In terms of structure and content, there are significant differences between previous Working Group II reports and this one. In terms of structure, new sections have been added to the report. These include separate sections on the impact of climate change in rural and urban areas, and a new section on ocean systems. According to the authors, the literature available for assessing the impact of climate change, adaptation, and vulnerability has more than doubled since the Fourth Assessment Report (AR4) was published. The assessment of the impact of climate change was based on climate model projections discussed in the Special Report on Emission Scenarios (SRES). In AR5, the assessments of impact are based on the SRES scenarios as well as the new Representative Concentration Pathways (RCP). The four RCPs – RCP 2.6, RCP 4.5, RCP 6.0, and RCP 8.5 – describe different levels of emissions (for different socio-economic scenarios as well as different levels of mitigation), leading to different levels of radiative forcing by the end of the 21st century.1
The impact of climate change has been classified in the report under three main categories: (i) the impact on natural (and managed) resources and their uses, (ii) the impact on human settlements, industry, and infrastructure, and (iii) the impact on human health, well-being, and security. The first section discusses the impact of climate change on water systems and resources, coastal and ocean systems, and food production systems. The second section discusses the impact of climate change in urban and rural areas as well as its impact on key economic sectors and services. The third section discusses the impact of climate change on human health and well-being, as well as on poverty, poverty alleviation programmes, and livelihoods. The rest of the report is devoted to discussions on vulnerability, risk assessment, and adaptation, and a detailed analysis of the region-wise impact of climate change. Food production systems and food security has been classified under the first category of “Natural and Managed Resources” and not under “Industry” in the report. The section on rural areas also focuses mainly on the impact of climate change on agriculture and agriculture-related livelihoods. This review will focus on the impact of climate change on food production systems and the relevant means of adaptation discussed in the AR5.

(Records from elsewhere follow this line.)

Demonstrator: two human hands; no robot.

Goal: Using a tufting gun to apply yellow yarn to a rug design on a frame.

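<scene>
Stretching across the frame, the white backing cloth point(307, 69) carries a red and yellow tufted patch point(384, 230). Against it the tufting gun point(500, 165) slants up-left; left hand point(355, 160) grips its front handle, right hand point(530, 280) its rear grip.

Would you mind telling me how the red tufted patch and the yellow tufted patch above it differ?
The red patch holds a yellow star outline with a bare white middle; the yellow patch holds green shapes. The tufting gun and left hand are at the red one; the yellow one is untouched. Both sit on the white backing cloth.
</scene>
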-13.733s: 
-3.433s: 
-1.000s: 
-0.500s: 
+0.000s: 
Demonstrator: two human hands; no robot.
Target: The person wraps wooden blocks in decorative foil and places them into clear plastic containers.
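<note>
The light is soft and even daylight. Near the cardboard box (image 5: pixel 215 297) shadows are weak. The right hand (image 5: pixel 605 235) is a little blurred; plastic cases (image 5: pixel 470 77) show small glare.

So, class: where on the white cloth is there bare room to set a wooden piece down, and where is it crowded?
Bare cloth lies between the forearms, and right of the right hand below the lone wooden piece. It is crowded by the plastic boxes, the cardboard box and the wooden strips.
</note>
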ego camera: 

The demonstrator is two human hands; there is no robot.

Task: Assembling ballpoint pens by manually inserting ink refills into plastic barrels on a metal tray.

Main Results from Report of Working Group–I
The fifth assessment reports of all the working groups of the IPCC use two methods of describing the reliability of a finding. First, confidence in the validity of a finding, based on the type, amount, quality, and consistency of evidence is expressed qualitatively. Levels of confidence are described on a scale of five qualifiers: very low, low, medium, high, and very high. Secondly, the results of statistical analysis are expressed as quantitative measures. These methods (or metrics) are quoted in this review also to convey the certainty of particular findings or results.
The report of Working Group I (WG–I), published in 2013, provides four reference trajectories, each corresponding to a level of emissions and a certain probability of exceeding a temperature rise of 2° Celsius. The probability of exceeding 2° Celsius is below 33 per cent for RCP 2.6 and exceeds 50 per cent for the other three RCPs. The corresponding carbon budget for the period between 2012 and 2100 for RCP 2.6 is 270 gigatonnes of carbon (GtC). Restricting emissions within this global carbon budget will be a very big challenge before all countries, developed and less-developed. Staying within the limits of the other RCPs, which correspond to a carbon budget of 780 GtC in the period 2012 -2100, will be much easier.
Impact of Climate Change on Major Crops
Information on the impact of high levels of temperature rise on the yields of major crops in all regions has been presented in the report of WG-II. Evidence since AR4 suggests that plant responses to CO2 depend on whether the plant is of type C3 or C4. C3 plants (e.g., wheat, rice, cotton, soybean) experience a higher negative effect of CO2 concentration than C4 plants (e.g., corn, sorghum). This is because photosynthesis rates in C4 crops are less responsive to increases in ambient CO2 (Leakey 2009). Table 1 shows some of the projected effects of climate change on crop yields up to 2050 for a few major crops.
|Crop||Change in crop yields (%)||Reference|
|Wheat||-10 to -13||(Nelson et al. 2010)|
|Maize||-4 to – 12|
|Rice||-9.5 to -12|
|Sorghum||-11 to -15||(Knox et al. 2012)|
|Barley||-1 to -8||(Lobell et al. 2008)|
|Millets||-10 to -20||(Knox et al. 2012; Ben Mohamed 2011)|
|Beans||-1.5 to +45||(Thornton et al. 2009)|
|Soybean||-14 to -25||(Travasso et al. 2008)|
|Potato||0 to -5||(Lobell et al. 2008)|
|Oilseeds||-50 to +25||(Kulshreshtha 2011)|
Source: Table adapted from IPCC WG-II, AR5, Table 7-1.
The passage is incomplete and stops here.